Godhead
Page 17
“Are we sinking?” I shouted over the roar of the storm.
“We’re too low in the water!” he shouted back, “We have to drop some cargo.”
I followed him toward the hold and tumbled down the stairs. Already the men above were opening the hold hatchway; the wind blew stinging gusts of water down on us plastering my hair into my eyes. The sailors were pulling the crates up and throwing them overboard, the priceless treasures consumed by the ravening sea.
I crouched in the doorway watching as the last crates were hauled upward and cast away. “We’re still too low!” Dante shouted.
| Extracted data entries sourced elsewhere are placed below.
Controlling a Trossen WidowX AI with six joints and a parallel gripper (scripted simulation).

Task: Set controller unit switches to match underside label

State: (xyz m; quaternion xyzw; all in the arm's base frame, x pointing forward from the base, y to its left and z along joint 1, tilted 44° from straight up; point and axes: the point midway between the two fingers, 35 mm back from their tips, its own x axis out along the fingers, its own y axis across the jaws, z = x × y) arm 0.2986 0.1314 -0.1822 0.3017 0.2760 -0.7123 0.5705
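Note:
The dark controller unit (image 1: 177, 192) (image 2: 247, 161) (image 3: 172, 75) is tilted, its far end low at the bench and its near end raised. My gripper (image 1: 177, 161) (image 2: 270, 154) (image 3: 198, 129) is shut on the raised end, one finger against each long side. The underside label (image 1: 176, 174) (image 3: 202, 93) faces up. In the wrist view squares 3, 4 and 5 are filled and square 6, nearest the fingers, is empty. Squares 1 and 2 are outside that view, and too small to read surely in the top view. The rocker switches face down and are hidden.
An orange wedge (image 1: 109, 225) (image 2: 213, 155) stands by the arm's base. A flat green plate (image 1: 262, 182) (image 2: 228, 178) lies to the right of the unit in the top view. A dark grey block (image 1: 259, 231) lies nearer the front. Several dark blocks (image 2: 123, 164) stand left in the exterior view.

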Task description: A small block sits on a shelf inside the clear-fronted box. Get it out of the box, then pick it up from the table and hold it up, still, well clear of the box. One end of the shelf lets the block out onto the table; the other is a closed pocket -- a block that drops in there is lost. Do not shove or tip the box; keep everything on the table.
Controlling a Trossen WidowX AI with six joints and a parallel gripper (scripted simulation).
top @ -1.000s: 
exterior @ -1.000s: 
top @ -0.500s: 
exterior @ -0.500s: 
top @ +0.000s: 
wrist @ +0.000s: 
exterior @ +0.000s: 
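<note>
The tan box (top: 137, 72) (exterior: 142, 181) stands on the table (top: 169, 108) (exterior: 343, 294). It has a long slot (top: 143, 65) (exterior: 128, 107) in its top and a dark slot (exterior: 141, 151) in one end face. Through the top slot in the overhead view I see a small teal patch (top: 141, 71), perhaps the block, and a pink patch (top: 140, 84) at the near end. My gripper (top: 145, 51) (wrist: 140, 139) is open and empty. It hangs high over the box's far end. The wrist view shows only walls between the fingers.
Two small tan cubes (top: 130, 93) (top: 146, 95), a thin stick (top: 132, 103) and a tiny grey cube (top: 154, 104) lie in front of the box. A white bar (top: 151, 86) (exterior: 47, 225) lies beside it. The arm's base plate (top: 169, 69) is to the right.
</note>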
There were orders in Spanish and Kriol and then several of the sailors were down in the hold with pick axes breaking apart the altar and sending it above in chunks to be dispatched.
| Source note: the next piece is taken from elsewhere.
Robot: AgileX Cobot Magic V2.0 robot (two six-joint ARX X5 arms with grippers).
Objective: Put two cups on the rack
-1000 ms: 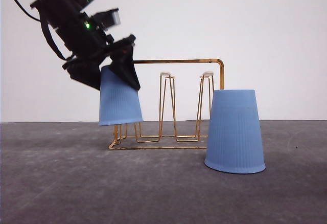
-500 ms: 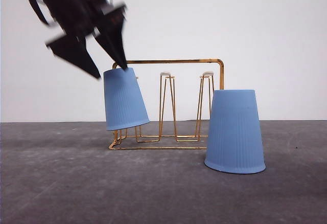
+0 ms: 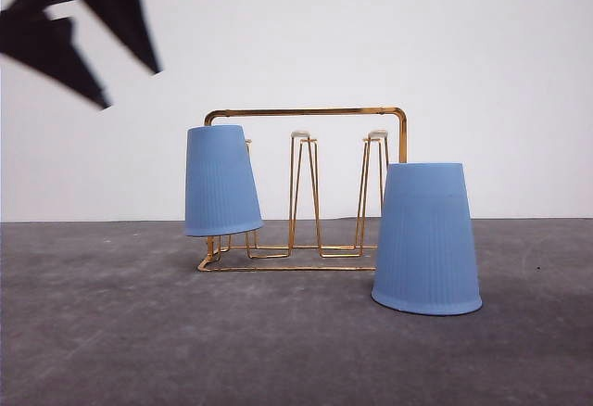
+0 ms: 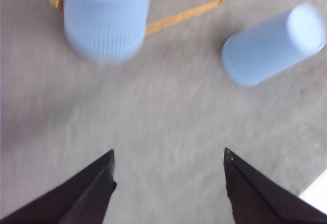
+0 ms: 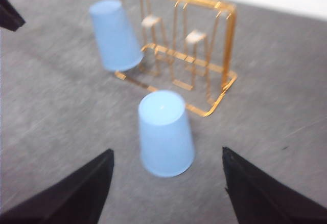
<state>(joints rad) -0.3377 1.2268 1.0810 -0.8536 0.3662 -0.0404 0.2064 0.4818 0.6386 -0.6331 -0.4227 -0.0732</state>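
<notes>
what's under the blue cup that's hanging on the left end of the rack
The cup sits upside down over the rack; thin gold wire legs show below its rim, meeting the base. The prong inside it is covered, so its tip can't be seen.

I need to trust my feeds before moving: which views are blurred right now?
Front view: sharp on the rack and both cups, the left pincer a dark smear. Left wrist view: heavy motion blur, cup edges soft. Right wrist view: mildly soft, standing cup readable.
</notes>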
Over the storm I heard the hum of the godhead and I threw myself over the stone, sheltering it with my arms. “Not this one!” I cried. Although I hated the thing I was responsible for it, I had delivered this monstrous child out of the earth.
Dante grabbed the back of my wet shirt and hurtled me aside. “Get out of the damn way woman!”
They finished with the altar, interring my last sacrifice, washed clean of bloodstains to the bottom.
Dante restrained me as they headed for the godhead but then held up his hand. “You can stop now,” he told them.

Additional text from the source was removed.